While children are free to pick either week, we strongly recommend a balanced exposure to the content over both weeks.

Artificial Intelligence & Machine Learning: An Introduction

For Ei ATS Scholars (and equivalent): AI and ML are changing our world rapidly. Understand and learn the skills to build AI/ ML systems. Project Based Learning approach - including analyzing real-world datasets using Python, image/audio/video/text classification using AI/ ML, building games, etc.

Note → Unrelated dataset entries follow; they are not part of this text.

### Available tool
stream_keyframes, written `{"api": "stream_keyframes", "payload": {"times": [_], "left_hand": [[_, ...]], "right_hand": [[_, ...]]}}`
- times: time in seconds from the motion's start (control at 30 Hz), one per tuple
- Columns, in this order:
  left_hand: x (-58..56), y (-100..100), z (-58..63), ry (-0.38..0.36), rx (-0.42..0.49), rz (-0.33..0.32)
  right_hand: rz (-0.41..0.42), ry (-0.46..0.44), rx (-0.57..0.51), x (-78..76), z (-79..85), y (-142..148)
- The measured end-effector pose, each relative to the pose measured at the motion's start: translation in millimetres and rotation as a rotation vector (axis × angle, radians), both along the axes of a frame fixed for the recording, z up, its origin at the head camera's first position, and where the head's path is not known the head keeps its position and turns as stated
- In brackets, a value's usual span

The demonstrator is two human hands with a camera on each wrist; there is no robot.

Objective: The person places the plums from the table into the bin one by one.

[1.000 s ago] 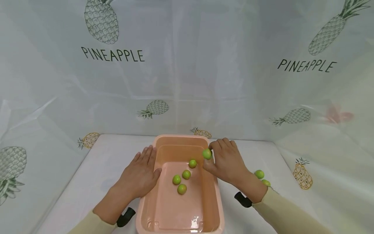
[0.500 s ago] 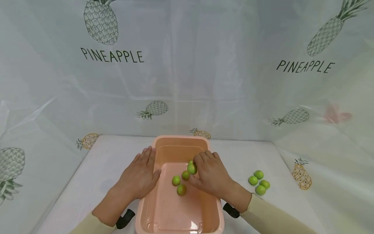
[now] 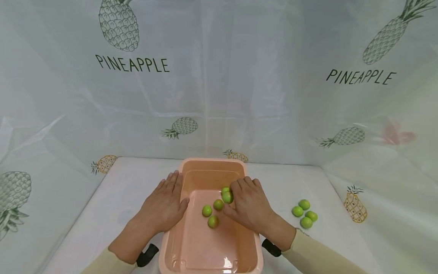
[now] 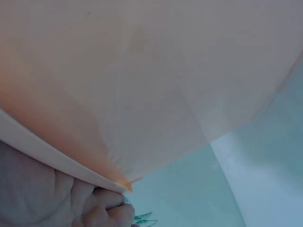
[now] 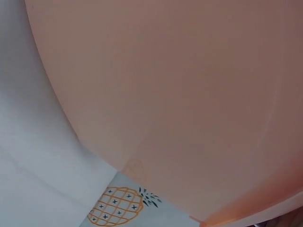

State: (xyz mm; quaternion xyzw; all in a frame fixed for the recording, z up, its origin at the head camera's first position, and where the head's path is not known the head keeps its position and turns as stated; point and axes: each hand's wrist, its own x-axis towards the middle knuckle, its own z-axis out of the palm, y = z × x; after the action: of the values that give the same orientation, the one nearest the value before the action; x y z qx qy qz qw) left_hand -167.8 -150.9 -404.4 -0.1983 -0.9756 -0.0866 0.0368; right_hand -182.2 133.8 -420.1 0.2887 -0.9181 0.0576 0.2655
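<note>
Fruits [image 3: 213, 222] in tub [image 3: 212, 160], four others [image 3: 306, 222] to its right

In the head view the right hand [image 3: 249, 205] hides part of the green fruit [image 3: 227, 197] it pinches, which in turn covers part of a second fruit [image 3: 225, 189]. Both sleeves [image 3: 109, 262] run off the bottom edge. A pink patch [image 3: 397, 134] looks blurred. In the wrist views the wall of the tub [image 3: 257, 243] blocks every fruit; the left hand [image 4: 61, 198] is cut off, and a dark sliver [image 5: 286, 220] may be the right.
</note>
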Motion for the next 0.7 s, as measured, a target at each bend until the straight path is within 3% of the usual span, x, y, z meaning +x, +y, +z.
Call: {"api": "stream_keyframes", "payload": {"times": [0.7], "left_hand": [[-2.5,0.7,-4.7,0.015,0.006,-0.003]], "right_hand": [[-0.061,-0.071,-0.009,0.5,-0.4,0.2]]}}
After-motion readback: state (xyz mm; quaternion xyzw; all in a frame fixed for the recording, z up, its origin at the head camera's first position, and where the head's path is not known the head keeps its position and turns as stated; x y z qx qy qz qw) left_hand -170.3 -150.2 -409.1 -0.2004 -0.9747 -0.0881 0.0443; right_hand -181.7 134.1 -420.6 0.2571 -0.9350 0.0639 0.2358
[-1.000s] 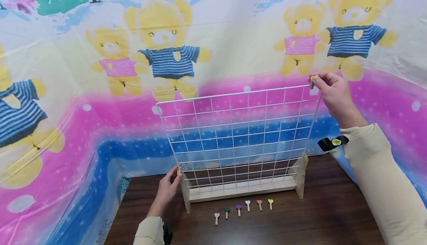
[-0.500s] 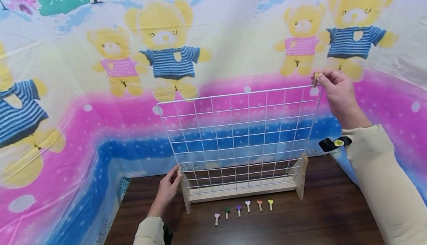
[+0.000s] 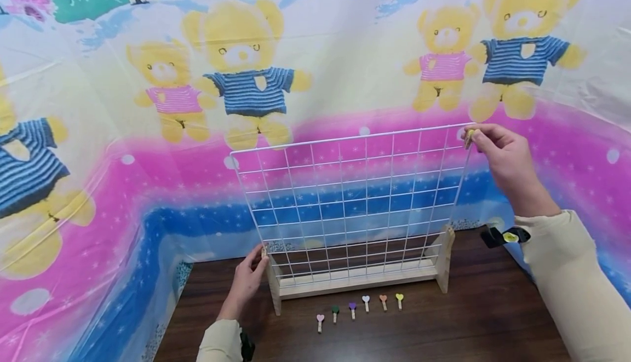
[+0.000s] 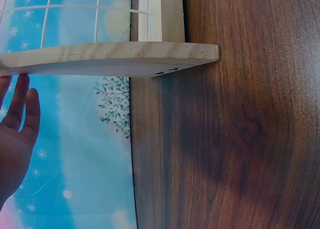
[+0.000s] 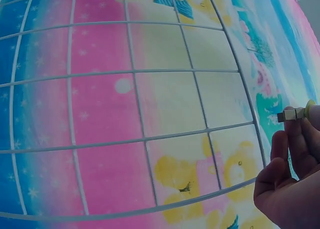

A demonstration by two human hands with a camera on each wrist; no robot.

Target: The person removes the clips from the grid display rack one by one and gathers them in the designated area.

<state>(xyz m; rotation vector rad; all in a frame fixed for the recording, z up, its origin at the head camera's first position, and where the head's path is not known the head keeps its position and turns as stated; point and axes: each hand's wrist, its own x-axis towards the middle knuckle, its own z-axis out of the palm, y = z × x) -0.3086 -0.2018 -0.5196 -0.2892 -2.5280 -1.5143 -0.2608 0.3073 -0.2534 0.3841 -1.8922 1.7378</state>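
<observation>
My right hand point(image 3: 512, 162) pinches a small wooden clothespin point(image 3: 469, 137) with a yellow top between thumb and fingertips. It is at the upper right corner of a white wire grid point(image 3: 367, 137), overlapping the corner in the head view. In the right wrist view the clothespin point(image 5: 294, 114) lies sideways in the fingers, outside the grid's edge wire. My left hand point(image 3: 248, 278) grips the top of the left upright point(image 3: 274, 288) of the wooden stand that carries the grid. From the left wrist, fingertips point(image 4: 23, 81) show against that upright's outer face.
Several clothespins with heart tops lie in a row on the dark wood table point(image 3: 443, 329) before the stand, from a pink one point(image 3: 320, 322) to a yellow one point(image 3: 400, 300). The right upright point(image 3: 446, 263) stands opposite. A bear-printed cloth point(image 3: 345, 66) hangs behind.
My right hand has carried the clothespin from above the grid's top wire slightly right, then down beside the upper right corner. The left hand keeps its place on the stand.
</observation>
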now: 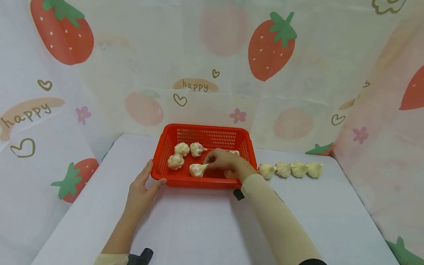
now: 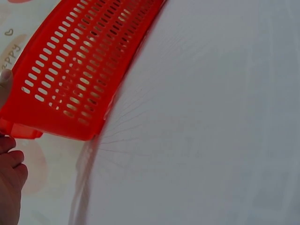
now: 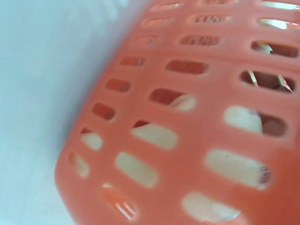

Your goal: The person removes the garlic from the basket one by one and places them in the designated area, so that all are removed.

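Observation:
A red plastic basket with slotted walls stands on the white table and holds several garlic bulbs, among them one at the left. My left hand holds the basket's front left corner, thumb on the front and fingers along the side. In the left wrist view, part of that hand shows beside the rim. Reaching over the front rim, my right hand pinches the stem of a garlic bulb inside. Another bulb is partly hidden behind this hand. Through the slots in the right wrist view, pale shapes show.
To the right of the basket, several garlic bulbs lie in a row on the white tablecloth. A printed strawberry curtain rises behind the table. A small black object lies under my right forearm.

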A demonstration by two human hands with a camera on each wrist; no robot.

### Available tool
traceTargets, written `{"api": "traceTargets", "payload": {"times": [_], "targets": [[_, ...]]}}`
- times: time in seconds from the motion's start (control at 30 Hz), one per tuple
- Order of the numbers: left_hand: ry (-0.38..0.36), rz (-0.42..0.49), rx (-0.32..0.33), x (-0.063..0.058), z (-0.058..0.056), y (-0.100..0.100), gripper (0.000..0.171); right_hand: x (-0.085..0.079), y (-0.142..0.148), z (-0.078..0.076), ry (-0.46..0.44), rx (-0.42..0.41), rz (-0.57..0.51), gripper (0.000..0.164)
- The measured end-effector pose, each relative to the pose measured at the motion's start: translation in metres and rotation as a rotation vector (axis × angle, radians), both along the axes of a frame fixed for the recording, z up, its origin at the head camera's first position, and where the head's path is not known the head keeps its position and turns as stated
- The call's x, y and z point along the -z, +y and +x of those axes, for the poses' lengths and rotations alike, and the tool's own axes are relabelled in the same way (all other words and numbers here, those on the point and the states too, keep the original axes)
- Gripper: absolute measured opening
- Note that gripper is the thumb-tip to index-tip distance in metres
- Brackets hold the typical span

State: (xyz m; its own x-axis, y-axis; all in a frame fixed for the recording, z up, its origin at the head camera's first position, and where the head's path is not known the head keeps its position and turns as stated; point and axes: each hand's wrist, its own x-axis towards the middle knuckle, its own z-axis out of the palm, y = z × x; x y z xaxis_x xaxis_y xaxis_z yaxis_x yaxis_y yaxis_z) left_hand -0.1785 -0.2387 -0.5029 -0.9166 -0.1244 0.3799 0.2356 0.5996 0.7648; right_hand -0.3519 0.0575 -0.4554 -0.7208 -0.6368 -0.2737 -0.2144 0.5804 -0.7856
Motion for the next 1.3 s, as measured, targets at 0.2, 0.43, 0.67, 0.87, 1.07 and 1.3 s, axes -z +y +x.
{"api": "traceTargets", "payload": {"times": [0.2,0.43,0.67,0.87,1.07,1.3], "targets": [[0.014,0.0,0.003,0.0,0.0,0.0,0.086,-0.011,0.0,0.0,0.22,-0.037,0.032,0.006],[0.003,0.006,0.008,0.001,-0.001,0.0,0.086,-0.025,0.005,0.011,0.321,0.041,-0.01,0.007],[-0.015,0.006,-0.007,0.001,0.0,0.001,0.086,-0.034,0.014,0.028,0.382,0.104,-0.077,0.009],[-0.014,-0.001,-0.001,-0.001,0.001,0.001,0.087,-0.041,0.021,0.044,0.424,0.145,-0.158,0.011],[-0.011,0.001,0.003,0.0,0.001,0.0,0.087,-0.046,0.026,0.06,0.51,0.272,-0.235,0.016],[-0.019,0.01,0.006,0.001,0.001,0.0,0.087,-0.047,0.032,0.078,0.595,0.405,-0.377,0.017]]}}
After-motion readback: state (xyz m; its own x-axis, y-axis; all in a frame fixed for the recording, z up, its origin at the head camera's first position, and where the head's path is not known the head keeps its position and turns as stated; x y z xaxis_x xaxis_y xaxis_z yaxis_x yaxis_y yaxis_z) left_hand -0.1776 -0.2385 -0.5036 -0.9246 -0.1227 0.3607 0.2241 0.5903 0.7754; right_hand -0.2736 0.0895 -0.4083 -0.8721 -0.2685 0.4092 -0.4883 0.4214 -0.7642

For Ei ATS Scholars (and equivalent);
Students in Grades 8/9/10 in 2022-23
Artificial Intelligence (AI) and Machine Learning (ML) are changing the world, and there is going to be an increasing demand for people who can understand and build AI/ML systems. More and more of our day-to-day activities will be controlled by or influenced by algorithms. All aspects of our life are being digitized and data is being captured, and much of this data is available to anybody who wants to do something with it. Which means that the most exciting technologies today (and the ones that are also the most successful) are the ones that can make sense of this data in a way humans can. Every company, from Google to Facebook to Netflix to Amazon to Flipkart are turning to AI/ML for best results.
This course will give students a hands-on introduction to Artificial Intelligence and Machine learning. We will introduce the students to 3 different aspects of AI theory and practice:
- Understanding the theory of AI/ML
- Learning how to build simple machine learning systems using the Python programming language
- Using AI algorithms with some existing data-sets to solve problems and build games
High level concepts such as how AI/ ML are different from normal software and computers, the most important different approaches to AI and what types of problems they are best suited for, will be covered. Students will also learn important theories such as the mathematics that underlies ML algorithms, overfitting, underfitting, and the bias vs variance trade-off. Programming will cover an introduction to basics of Python, ML programming in Python, image classification, simple neural networks and Natural Language Processing (NLP).
Using this basic understanding and skill set, students will work on some projects like- analyzing real-world datasets using Python, image/audio/video/text classification using ML and building simple games using ML and Scratch.